Penso que as duas coisas estão muito interligadas porque o nosso sistema de proteção social foi construído a partir do contrato de trabalho por conta de outrem, que permite repartir os riscos, ficando as contribuições para a Segurança Social essencialmente sob o encargo da entidade empregadora, dando acesso à cobertura de um conjunto de eventualidades: reforma, doença, parentalidade e desemprego, ponto mais relevante da discussão atual. O sistema de proteção social não foi pensado nem construído para proteger prestadores de serviço, que trabalham para várias entidades que não são seus empregadores, mas sim contratantes. Por exemplo, aos verdadeiros prestadores de serviço não se aplica a categoria de “desemprego”, já que, se for verdade que são “independentes”, não têm um “emprego”, nem um empregador, mas prestam serviços autonomamente. Assim, a migração da figura do contrato de trabalho para a do contrato de prestação de serviços correspondeu a uma grande desproteção social. Claro que tudo isso é em grande medida uma ficção, já que boa parte dos recibos verdes são falsos recibos verdes, ou seja, são pessoas que verdadeiramente têm um empregador, têm uma relação de trabalho subordinada, mas que está dissimulada por uma falsa prestação de serviços.
Compreende-se, pois, que a agenda do precariado, em Portugal, seja muito marcada pela reivindicação do reconhecimento do direito ao contrato de trabalho, isto é, pela exigência de integração nas formas clássicas de regulação do trabalho. Nunca tiveram verdadeira centralidade, nestas mobilizações, ideias como a de um rendimento básico incondicional, que “libertasse” os trabalhadores das formas de regulação do trabalho que vêm do passado, do fordismo. O que o precariado em Portugal tem vindo a formular como reivindicação é, fundamentalmente, o acesso ao contrato de trabalho, com horário, proteção social e possibilidade de representação sindical.
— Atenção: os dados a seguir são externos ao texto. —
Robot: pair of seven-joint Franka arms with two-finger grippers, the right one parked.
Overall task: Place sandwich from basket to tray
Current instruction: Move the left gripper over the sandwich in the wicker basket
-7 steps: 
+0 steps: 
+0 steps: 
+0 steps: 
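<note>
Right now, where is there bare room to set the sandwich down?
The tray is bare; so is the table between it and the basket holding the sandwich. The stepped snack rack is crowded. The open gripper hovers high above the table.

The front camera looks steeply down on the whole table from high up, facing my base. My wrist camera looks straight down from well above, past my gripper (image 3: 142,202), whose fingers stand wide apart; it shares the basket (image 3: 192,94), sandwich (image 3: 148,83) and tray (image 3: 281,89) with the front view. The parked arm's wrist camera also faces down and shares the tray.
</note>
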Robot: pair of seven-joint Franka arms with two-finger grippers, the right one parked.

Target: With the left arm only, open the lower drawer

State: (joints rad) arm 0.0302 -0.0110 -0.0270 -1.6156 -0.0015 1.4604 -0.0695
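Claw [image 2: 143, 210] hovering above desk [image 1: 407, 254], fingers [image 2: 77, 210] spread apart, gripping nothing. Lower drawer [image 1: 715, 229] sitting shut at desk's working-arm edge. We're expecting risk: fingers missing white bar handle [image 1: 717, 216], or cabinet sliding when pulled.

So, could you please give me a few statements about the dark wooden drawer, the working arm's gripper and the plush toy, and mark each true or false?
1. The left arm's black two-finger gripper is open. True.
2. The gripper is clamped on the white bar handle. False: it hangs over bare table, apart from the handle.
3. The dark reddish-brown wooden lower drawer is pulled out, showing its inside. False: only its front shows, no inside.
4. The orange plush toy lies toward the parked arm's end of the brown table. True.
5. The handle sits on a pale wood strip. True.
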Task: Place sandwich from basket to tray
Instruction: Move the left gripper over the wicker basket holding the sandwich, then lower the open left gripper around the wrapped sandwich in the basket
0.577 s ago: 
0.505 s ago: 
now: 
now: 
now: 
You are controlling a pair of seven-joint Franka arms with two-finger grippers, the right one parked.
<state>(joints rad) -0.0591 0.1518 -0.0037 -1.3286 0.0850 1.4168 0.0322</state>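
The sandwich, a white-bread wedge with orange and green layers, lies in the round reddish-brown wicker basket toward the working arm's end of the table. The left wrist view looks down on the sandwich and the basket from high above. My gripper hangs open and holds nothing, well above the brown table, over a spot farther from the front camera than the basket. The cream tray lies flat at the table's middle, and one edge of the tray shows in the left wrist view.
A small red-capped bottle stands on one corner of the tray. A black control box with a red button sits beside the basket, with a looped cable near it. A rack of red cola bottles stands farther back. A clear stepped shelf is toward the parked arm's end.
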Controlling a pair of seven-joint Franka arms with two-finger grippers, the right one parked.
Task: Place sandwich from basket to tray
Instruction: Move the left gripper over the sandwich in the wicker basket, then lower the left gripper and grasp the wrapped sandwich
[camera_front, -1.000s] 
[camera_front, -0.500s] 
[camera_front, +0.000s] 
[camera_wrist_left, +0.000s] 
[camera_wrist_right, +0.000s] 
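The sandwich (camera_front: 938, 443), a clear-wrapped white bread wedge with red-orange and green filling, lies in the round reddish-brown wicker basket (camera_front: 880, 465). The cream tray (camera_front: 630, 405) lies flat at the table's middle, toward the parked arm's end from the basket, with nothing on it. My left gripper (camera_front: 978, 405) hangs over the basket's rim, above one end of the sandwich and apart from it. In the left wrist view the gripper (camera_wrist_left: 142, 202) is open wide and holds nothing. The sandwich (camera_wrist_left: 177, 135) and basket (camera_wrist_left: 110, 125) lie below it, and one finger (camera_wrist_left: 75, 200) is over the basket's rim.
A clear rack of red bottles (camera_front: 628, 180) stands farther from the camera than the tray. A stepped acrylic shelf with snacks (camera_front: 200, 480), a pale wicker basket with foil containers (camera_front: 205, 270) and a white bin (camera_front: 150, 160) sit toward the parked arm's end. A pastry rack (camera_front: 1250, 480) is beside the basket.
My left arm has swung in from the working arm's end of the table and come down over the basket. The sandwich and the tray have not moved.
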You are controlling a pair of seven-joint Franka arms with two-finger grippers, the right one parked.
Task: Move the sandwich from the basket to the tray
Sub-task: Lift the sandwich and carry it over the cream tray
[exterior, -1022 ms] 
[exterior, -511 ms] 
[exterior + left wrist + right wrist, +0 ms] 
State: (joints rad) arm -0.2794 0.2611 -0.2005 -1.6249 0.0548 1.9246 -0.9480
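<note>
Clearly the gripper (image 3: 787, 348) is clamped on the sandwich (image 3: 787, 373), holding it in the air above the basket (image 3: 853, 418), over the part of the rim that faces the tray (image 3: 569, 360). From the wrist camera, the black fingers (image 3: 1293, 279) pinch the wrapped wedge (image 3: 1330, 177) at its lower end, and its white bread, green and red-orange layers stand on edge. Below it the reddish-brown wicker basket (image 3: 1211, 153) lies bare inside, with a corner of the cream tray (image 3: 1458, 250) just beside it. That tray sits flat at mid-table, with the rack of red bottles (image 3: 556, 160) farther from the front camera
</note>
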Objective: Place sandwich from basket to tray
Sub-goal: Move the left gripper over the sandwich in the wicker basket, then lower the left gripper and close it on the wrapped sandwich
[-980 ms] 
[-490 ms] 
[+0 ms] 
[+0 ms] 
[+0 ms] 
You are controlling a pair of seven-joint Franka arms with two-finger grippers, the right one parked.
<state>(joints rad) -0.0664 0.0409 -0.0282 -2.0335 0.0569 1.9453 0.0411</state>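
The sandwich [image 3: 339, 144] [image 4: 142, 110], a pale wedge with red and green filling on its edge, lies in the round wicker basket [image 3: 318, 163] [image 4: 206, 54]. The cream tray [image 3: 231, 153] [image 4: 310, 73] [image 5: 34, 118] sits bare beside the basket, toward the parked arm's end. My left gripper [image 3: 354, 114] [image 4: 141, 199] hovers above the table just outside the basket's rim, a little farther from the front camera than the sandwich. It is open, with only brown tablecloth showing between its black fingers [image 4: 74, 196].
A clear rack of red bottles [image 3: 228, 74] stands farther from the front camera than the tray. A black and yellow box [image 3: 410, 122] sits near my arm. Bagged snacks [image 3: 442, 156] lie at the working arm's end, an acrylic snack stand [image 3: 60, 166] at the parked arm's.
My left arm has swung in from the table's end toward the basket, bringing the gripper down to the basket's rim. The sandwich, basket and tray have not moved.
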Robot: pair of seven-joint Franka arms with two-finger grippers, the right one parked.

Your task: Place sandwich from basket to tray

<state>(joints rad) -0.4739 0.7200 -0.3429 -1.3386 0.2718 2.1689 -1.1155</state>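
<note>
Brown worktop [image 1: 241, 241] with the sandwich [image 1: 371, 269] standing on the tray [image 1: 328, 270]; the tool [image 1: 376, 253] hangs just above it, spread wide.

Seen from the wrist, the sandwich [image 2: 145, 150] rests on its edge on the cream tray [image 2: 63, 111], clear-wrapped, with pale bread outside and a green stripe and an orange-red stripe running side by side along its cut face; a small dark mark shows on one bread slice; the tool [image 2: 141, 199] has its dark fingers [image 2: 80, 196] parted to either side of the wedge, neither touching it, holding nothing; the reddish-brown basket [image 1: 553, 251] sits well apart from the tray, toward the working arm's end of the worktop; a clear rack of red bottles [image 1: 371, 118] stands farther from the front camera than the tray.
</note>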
Que medidas têm se tomado neste sentido?
Do ponto de vista de políticas públicas tem havido três caminhos. Um é a lei da Ação Especial de Reconhecimento da Existência de Contrato de Trabalho, de 2013, que reforça a fiscalização da utilização indevida do contrato de prestação de serviços. O segundo debate é sobre se deve ou não haver uma proteção que se assemelhe à de subsídio desemprego para os que sejam verdadeiros trabalhadores independentes. Em terceiro lugar, está em discussão, entre o governo e as associações, o Estatuto dos Profissionais da Cultura, com regras específicas para os trabalhadores do setor, quer no acesso à proteção do desemprego com menos tempo de descontos [forma de fazer frente à intermitência de trabalhos entre profissionais da cultura], quer com outras formas de contabilizar o tempo de trabalho e descontos. Está em debate.
Figura 1 – Trabalhadores dizem não à precariedade laboral durante vigília frente à Casa da Música. 6 de junho de 2020.